He noted the books; took one look at me and asked if I had breakfast yet. I had not and so he offered to buy me breakfast and we spent more than an hour talking about WWII, his cartoons, and my pitiful efforts at drawing (LOL!) Pretty soon it was obvious to me that this was a man of great humble character and depth and respect and genuine interest in his fellow man. You see 'Hollywood Heros' on TV but Mauldin is the real deal.
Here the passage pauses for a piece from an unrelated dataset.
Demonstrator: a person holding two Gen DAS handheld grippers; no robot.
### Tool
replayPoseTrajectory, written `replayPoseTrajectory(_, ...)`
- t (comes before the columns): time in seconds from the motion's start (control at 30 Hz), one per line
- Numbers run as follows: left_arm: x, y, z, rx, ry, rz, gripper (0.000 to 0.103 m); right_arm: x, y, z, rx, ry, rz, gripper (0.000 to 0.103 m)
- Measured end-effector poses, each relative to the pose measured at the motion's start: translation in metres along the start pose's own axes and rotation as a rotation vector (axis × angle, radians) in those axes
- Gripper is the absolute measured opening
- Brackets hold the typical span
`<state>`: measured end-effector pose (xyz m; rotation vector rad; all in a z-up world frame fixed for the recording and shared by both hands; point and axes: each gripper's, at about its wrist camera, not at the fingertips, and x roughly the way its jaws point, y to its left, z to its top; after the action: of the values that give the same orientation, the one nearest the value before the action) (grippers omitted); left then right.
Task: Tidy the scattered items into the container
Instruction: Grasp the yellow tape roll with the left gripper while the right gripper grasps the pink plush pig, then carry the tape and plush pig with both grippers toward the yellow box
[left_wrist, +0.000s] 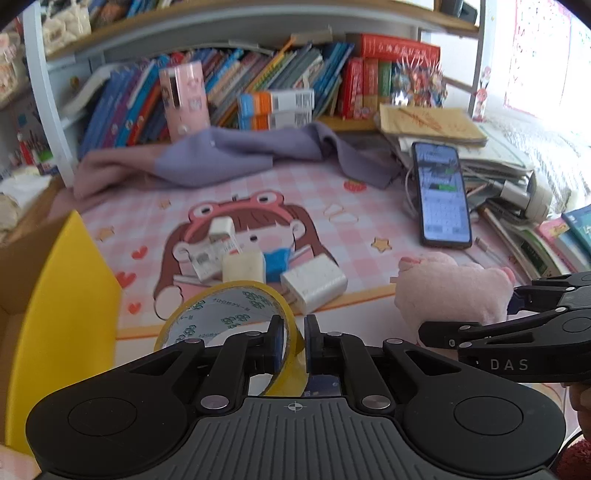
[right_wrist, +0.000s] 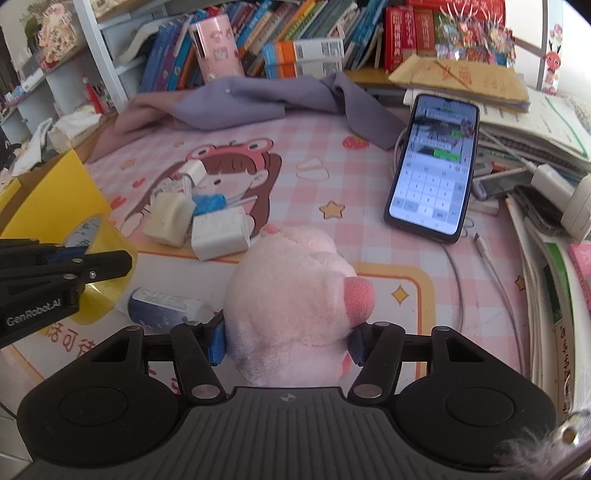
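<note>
Yellow tape roll stood pinched by its band between the 2 fingers of the left gripper, held low and level just right of the yellow box wall. The right gripper, level with it and pointing the same way, was clamped around a pink plush pig resting on the pink checked mat. 2 white chargers, an eraser block and a small bottle lay on the mat near a lit phone.

Bare mat mid-desk, between charger cluster and phone.
</note>
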<state>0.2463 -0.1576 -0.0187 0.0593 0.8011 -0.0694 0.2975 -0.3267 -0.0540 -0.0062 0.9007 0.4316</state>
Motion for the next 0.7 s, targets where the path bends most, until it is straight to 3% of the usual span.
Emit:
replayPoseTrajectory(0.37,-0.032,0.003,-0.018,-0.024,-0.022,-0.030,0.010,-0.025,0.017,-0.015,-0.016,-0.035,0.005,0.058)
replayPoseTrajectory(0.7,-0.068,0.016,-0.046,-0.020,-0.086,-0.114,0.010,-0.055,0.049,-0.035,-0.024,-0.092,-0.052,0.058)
You will have to look in Maudlin's books; but, Bill's favorite personal cartoon is an infantryman about to use his .45 pistol to put a well-used jeep out of its misery while covering his eyes; and he loves the peace and quiet of New Mexico where he still continued to draw for syndication. We shared that love of irony and humor and peace and quiet of the Western US. There is nothing in the world like the desert Southwest for peace.
But, that orneriness that created Willie and Joe was still there...that spark of creative empathy poured out in picture words; and he asked where I was off to after the meal...I had been asked such questions before and wound up staying out all night, stealing cherries as a kid and taking people on snipe hunts...
There was this Lab and Lecture I was meant to be at...already been told to be there...
when he asked that question I knew right then and there I wasn't going...to be where I was supposed to be.
When Bill Mauldin said, " Follow Me" that was all it took.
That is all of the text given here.